Early in the book Klein fastens our attention on the small island of Nauru in the South Pacific. It was a beautiful little gem before, first, guano hunters dug out its center, second, ocean acidification decimated sea life in the area, third, rising sea levels began to reduce its size from the outside, and, finally, it was deployed by Australia as an outpost for concentration camps to imprison boat refugees from Afghanistan, Sri Lanka, Iran and Pakistan seeking to escape war-torn areas.
Nauru has been destroyed from inside out and outside in. It is simultaneously a sad reality and a powerful metaphor: “the lesson Nauru has to teach us is not only about the dangers of fossil fuel emissions.  It is about the mentality that allows so many of us, and our ancestors, to believe that we could relate to the earth with such violence in the first place—to dig and drill out the substances we desired while thinking little of the trash left behind...This carelessness is at the core of an economic model some political scientists call extractivism… Extractivism is a nonreciprocal dominance based relationship with the earth, one purely of the taking.  It is the opposite of stewardship, which involves taking but also taking care that regeneration and future life continue. “ (p.169) Here, as at other junctures, Klein folds care for the future into detailed engagement with a specific situation. The power of this text, to my ear, thus exceeds that of her earlier work on capitalism, useful as that was. As she analyzes each situation we feel visceral dispositions within us begin to ripple.   
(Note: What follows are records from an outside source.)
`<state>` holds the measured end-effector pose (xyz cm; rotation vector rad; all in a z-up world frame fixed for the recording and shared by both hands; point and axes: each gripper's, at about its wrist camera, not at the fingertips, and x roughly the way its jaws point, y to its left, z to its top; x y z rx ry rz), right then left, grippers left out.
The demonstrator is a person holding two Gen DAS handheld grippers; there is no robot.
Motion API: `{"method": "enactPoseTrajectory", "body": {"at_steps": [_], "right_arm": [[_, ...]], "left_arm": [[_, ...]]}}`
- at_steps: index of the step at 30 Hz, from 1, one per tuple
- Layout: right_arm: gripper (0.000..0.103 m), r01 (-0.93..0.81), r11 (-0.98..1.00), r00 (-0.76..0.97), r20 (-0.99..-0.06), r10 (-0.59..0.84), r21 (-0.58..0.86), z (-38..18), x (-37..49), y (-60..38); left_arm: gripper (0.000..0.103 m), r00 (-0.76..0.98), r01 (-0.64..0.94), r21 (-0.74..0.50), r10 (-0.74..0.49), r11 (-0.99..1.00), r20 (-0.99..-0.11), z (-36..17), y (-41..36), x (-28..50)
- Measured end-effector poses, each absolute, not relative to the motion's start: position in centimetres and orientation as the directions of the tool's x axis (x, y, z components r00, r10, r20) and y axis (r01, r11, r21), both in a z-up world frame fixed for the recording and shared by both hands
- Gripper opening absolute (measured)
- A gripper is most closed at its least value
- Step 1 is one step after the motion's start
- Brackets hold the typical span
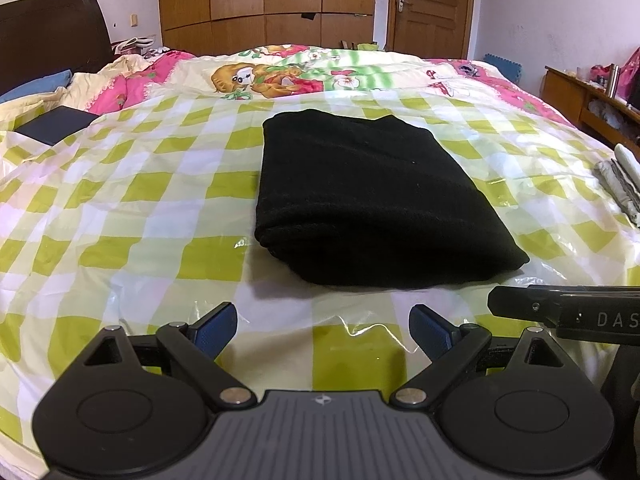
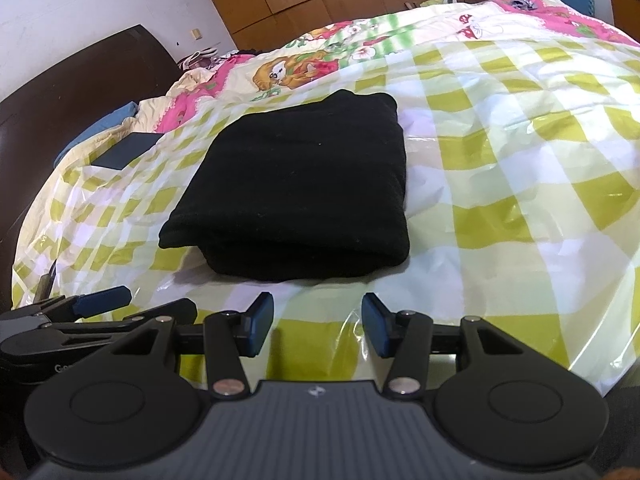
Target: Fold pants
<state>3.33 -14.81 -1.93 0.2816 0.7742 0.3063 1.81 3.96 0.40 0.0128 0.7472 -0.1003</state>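
Observation:
The black pants lie folded into a thick rectangle on the green-and-white checkered plastic sheet over the bed; they also show in the right wrist view. My left gripper is open and empty, just in front of the pants' near edge. My right gripper is open and empty, also just short of the near edge. The left gripper's blue finger shows at the left of the right wrist view.
A dark flat box lies on the bed at the left. A folded grey-white cloth lies at the right edge. A dark headboard, a wooden wardrobe and a door stand behind. The cartoon quilt covers the far bed.

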Motion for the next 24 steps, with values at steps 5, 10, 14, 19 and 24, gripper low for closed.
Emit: {"method": "enactPoseTrajectory", "body": {"at_steps": [5, 10, 14, 19, 24], "right_arm": [[0.051, -0.165, 0.919, 0.675, -0.639, 0.370, 0.358, -1.97, 3.38, -14.71], [0.051, -0.169, 0.921, 0.674, -0.641, 0.369, 0.352, -2.01, 3.55, -14.68], [0.051, -0.169, 0.921, 0.674, -0.641, 0.368, 0.352, -2.04, 3.57, -14.67], [0.051, -0.171, 0.921, 0.677, -0.637, 0.368, 0.350, -2.04, 3.57, -14.74], [0.051, -0.174, 0.921, 0.678, -0.636, 0.369, 0.349, -2.05, 3.58, -14.72]], "left_arm": [[0.103, 0.733, 0.102, -0.025, -0.092, 0.995, -0.675, 0.48, 3.92, 1.74], [0.103, 0.734, 0.097, -0.031, -0.093, 0.995, -0.673, 0.50, 4.02, 1.73], [0.103, 0.736, 0.095, -0.032, -0.092, 0.995, -0.671, 0.54, 4.00, 1.72], [0.103, 0.741, 0.092, -0.037, -0.094, 0.995, -0.665, 0.62, 4.17, 1.66], [0.103, 0.742, 0.095, -0.035, -0.094, 0.995, -0.664, 0.66, 4.14, 1.69]]}}
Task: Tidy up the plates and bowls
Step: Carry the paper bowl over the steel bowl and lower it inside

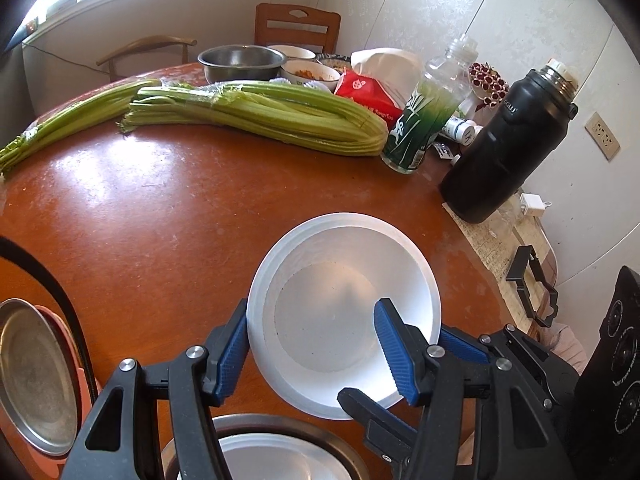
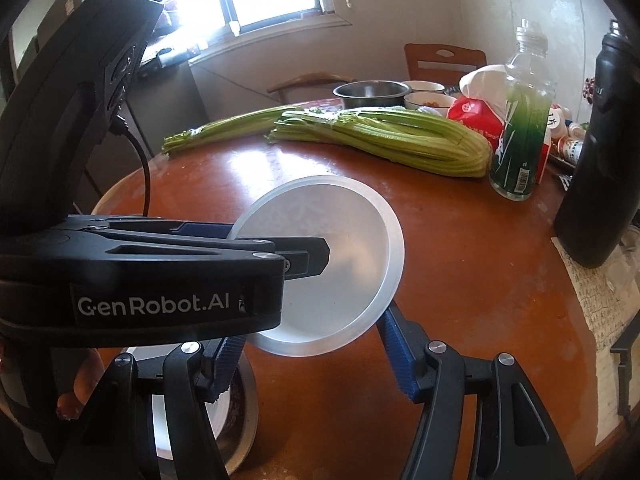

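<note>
Here, a white plastic bowl hangs tilted above the brown round table, its open side turned up and toward the left wrist camera, its rim facing partly sideways in the right wrist view. Being round, it has no long axis; only the mouth gives it a direction. It looks thin-walled and light, smooth and probably slippery, with some give at the lip, so the rim seems the place to hold it, pinched gently rather than squeezed.

The left gripper appears closed on the near rim, one black finger inside the bowl; in its own camera the wide blue pads belong to the right gripper, whose jaws stand spread with the bowl's lower edge between them, not clamped.

Below, just beside the near table edge, a steel basin holds another white dish, a likely stacking spot. A metal plate lies at left. Farther off sit celery, a green bottle and a black flask.
</note>
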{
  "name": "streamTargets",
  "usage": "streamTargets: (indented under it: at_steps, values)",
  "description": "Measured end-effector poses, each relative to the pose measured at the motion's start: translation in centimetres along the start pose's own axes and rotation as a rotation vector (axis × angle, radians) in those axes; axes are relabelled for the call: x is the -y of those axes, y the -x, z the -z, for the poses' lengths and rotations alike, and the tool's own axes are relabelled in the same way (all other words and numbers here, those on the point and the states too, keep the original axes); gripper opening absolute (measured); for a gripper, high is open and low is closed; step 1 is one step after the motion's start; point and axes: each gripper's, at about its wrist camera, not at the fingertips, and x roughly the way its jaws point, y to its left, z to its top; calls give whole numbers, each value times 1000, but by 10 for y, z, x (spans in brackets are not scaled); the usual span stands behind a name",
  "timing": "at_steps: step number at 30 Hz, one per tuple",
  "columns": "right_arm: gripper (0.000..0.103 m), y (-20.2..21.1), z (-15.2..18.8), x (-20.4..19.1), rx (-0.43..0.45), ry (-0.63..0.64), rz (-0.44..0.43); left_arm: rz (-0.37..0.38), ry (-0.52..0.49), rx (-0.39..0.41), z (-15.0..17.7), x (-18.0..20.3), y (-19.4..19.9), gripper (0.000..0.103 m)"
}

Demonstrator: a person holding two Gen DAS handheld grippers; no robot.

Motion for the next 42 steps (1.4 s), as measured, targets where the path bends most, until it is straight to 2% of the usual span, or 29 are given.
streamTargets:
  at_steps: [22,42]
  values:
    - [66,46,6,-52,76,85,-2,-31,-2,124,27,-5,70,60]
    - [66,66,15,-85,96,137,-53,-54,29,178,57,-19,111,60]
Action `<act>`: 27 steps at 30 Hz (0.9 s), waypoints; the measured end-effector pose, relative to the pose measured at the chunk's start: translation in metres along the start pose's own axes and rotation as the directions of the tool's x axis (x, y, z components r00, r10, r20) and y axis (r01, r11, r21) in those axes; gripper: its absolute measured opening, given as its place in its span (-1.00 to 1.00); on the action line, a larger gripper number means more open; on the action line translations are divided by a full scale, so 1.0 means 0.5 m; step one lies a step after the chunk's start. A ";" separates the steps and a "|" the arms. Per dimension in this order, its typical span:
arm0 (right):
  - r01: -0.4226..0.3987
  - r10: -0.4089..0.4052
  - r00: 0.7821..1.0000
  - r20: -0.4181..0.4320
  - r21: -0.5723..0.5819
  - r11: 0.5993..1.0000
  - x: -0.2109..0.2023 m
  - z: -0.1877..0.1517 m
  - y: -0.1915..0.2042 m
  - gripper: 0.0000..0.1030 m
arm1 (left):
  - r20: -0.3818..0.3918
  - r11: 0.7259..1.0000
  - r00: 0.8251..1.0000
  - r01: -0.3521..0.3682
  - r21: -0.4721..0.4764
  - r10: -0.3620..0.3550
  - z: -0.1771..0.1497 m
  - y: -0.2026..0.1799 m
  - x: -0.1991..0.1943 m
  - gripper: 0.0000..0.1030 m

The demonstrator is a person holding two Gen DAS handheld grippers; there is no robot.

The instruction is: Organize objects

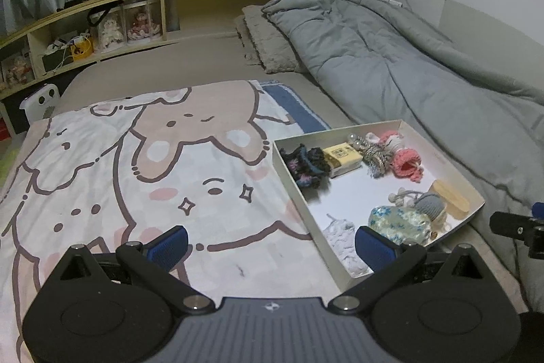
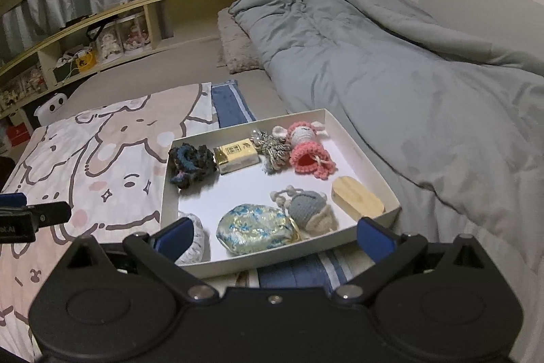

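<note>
Both the left gripper (image 1: 270, 242) and right gripper (image 2: 274, 235) hovered released and empty near the white box (image 2: 360, 142); the inspector judged each item should be approached squarely, clear of neighbours.

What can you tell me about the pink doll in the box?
The pink doll is crocheted yarn: white head with a pink cap, closed stitched eyes, and a ruffled pink skirt that opens toward the camera. It lies flat in the far right part of the white box, head toward the back wall, touching the tassel on its left. Neither gripper touches it.
</note>
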State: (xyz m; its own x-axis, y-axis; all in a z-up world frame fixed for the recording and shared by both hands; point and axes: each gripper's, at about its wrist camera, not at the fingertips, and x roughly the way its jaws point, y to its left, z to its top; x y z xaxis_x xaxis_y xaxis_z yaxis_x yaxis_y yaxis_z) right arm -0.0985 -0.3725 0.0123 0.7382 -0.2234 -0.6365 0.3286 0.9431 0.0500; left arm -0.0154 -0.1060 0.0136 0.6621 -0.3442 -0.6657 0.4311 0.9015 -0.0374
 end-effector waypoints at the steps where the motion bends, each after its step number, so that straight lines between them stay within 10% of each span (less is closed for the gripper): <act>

Klein offers excellent reasons why big, high-tech climate fixes are dangerous, even as she reports how (and why) large corporations, politicians, and moderate think-tanks favor such fixes. She also reviews how, in the 1980s and '90s, several leading environmental groups lost their way by becoming closely tied to the “market solutions” the corporate world was prepared to fund and entertain. Though she does not note it even a critic of neoliberal avoidism such as Paul Krugman is too closely linked to market solutions than to more radical changes in production and consumption priorities. This part of the book is effective stuff, if familiar to some degree in other books, such as Clive Hamilton’s Earthmasters
 The most compelling chapter to me is chapter 9. It is entitled “Blockadia: The New Climate Warriors”. Here Klein engages locals on the ground at numerous sites who pierce through old market schemes and advertising strategies as they mount protest movements. “Blockadia” is in fact a floating collection of movements popping up whenever open pit mines, fracking, or tar sands pipelines are in the works. These movements expose and contest the latest stage of extractive capitalism. As we roll through such movements in Greece, Nigeria, New Brunswick, Ithaca, Manchester, New South Wales, Inner Mongolia, Oregon, Alberta, Pennsylvania, and North Dakota, as we encounter urban and suburban protesters, indigenous activists, and academics exposing and contesting false promises, health hazards, refinery explosions, aquifer damage, river pollution and soaring C02 emissions, the sense of a burgeoning cross-territorial constellation begins to crystallize. Klein helps us to discern how a series of disparate movements could begin to merge into a larger constellation, how each provides ammunition, tactical insight, publicity, and moral support to the others.
  She also shows how academic research, exposing accidents, effects and dangers that states and extractive companies cover up, have become more active in some of the very areas now under attack. Research into toxic effects by geologists and others at Cornell provides a case in point. It was probably spurred by a fracking campaign close to home in central New York State. Here is Klein: “The various toxic threats these communities are up against seem to be awakening impulses that are universal, even primal—whether it is the fierce drive to protect children from harm, or a deep connection to the land that had previously been suppressed... Social media in particular has allowed geographically isolated communities to tell their stories to the world, and for those stories, in turn, to become part of a transnational narrative about resistance to a common ecological crisis.” (p.303) 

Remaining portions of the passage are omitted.